Friday, July 20, 2012

Is education a data-intensive science? Should it be?

Can collecting and sorting through massive amounts of learner data improve education? It's par for the course in some other fields. If you still think of astronomers scanning the skies, peering through enormous telescopes on mountaintop observatories, or studying digital pictures coming back from the Hubble telescope, think again.

"People now do not actually look through telescopes. Instead, they are "looking" through large-scale, complex instruments which relay data to datacenters, and only then do they look at the information on their computers." Tony Hey et al, The Fourth Paradigm

Astronomy is a data-intensive science. Defined loosely, that means that there's just way too much data even for scientists to manage. Used to be, scientists had to carefully craft an experiment in order to generate data. Their job was to create precise, specific data that would then be carefully added to someone else's precise, specific data, and that would go on in an additive fashion for a while, and eventually, hey! A conclusion could be drawn.
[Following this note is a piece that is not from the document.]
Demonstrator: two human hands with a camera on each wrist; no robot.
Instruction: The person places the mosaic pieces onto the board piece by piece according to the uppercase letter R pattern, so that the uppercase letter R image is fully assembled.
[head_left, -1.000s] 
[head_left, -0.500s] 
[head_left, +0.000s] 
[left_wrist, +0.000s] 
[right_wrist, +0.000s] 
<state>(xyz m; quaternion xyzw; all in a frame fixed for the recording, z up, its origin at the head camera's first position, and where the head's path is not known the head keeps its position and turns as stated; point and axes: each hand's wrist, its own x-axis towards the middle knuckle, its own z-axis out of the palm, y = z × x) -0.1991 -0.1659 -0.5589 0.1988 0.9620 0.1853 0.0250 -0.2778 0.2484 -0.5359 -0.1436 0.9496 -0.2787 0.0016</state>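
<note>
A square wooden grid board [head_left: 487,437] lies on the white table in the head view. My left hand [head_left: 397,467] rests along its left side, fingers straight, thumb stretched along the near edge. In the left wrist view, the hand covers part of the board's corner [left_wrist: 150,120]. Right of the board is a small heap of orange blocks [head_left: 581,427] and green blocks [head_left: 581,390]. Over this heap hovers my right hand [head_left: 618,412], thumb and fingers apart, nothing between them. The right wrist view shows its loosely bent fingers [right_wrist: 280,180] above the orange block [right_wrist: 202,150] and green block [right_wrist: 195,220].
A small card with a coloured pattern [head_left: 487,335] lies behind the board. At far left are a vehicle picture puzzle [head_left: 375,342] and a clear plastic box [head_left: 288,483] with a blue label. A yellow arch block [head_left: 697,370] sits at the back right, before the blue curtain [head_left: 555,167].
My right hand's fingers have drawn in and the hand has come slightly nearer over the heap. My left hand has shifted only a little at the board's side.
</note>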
Not anymore. In many fields today, scientists are simply awash with the stuff. It's a tsunami of data, it's... more data than any one metaphor can hold. It's downloaded from instruments, from automated inputs, millions of nodes, devices, all connected to computer databases, or even generated by computer networks themselves.

Once it's set up and put in motion, all this information is collected automatically, sometimes at terabytes per second. CERN's supercollider generates over 1,000 terabytes of data per second, a petabyte of data. To give you an idea how much that is, it takes more than 400 high-definition movies to add up to 1 terabyte, and we're taking a thousand times that much... Imagine 400,000 HD movies generated out of thin air every second. Store that on your DVR.


What do they do with all the data? Well, they dump it. Boatloads of perfectly good data are erased every day, by really good scientists, too, because they just can't keep it. They can only keep the final tallies, the results, the reports. There's a whole science now developing across these fields that is just about how to manage data, called "e-science." Microsoft gives an award for advancing it. Alexander Szalay of Johns Hopkins won it last year.

To try to get a feel for the magnitude of this, imagine so many Major League Baseball teams, and so many games being played every day, that you couldn't keep all the recordings of them anywhere. The evening sportscast would go like this: "And in baseball, there were ten trillion National League games played today, and here are the scores: the winners trended toward the home teams once again, by a 54 percent margin. Congratulations, home teams!" Want to watch some highlights? Sorry, they're gone forever... the recording was erased the instant the last out was made.

Is education a data intensive science? No. But it could be. The amount of data generated by educational activities every day is stunning. But not a large percentage is captured. How much communications data is generated every day? Just think about the phone minutes alone, being tracked and logged and billed globally. And education as an industry is about three times the size of both the entertainment and communications industries. It's bigger than both combined. Those industries have gotten very good at collecting up data, all kinds of it, and using it. They use it for billing, marketing, product improvement, service improvement, competitive analysis, pricing, investment...

Education and training? We're not so good at collecting data. But we are getting better. The data being generated by learning is more and more being collected digitally and used for similar purposes--which may be good or bad, but is likely inevitable. But it's also being mined for loftier reasons. Arizona State University now uses data mining techniques to create student profiles that help guide students through their college careers. Check out this article from the Chronicle of Higher Education.

But ASU is just scratching the surface. A larger and larger percentage of the learning being done in schools, universities, and the workplace is being done using digital tools... online courses, digital learning objects, digital textbooks, simulations. Final grades are a tiny percentage of the data that is already being collected. Learner data that can be and is being collected during the trial and error of the actual learning experience, the clicks and drags and searches and reviews and posts and responses and ratings and submissions.

The global push toward measuring learning outcomes, toward judging the quality of education by what students can or can't do, what they do and do not achieve... that cannot now be disconnected, never again will be disconnected, from tracking and progress data. The era of a final, a mid-term, six quizzes and a paper adding up to the sum total of a student data? That's over. Collecting and using data to measure actual learning success, or lack of it, is exactly what makes high-profile efforts like Khan Academy work.

Should education be a data-intensive science? Moot question. It almost certainly will be. Better question: how do we make it as good as it can possibly be?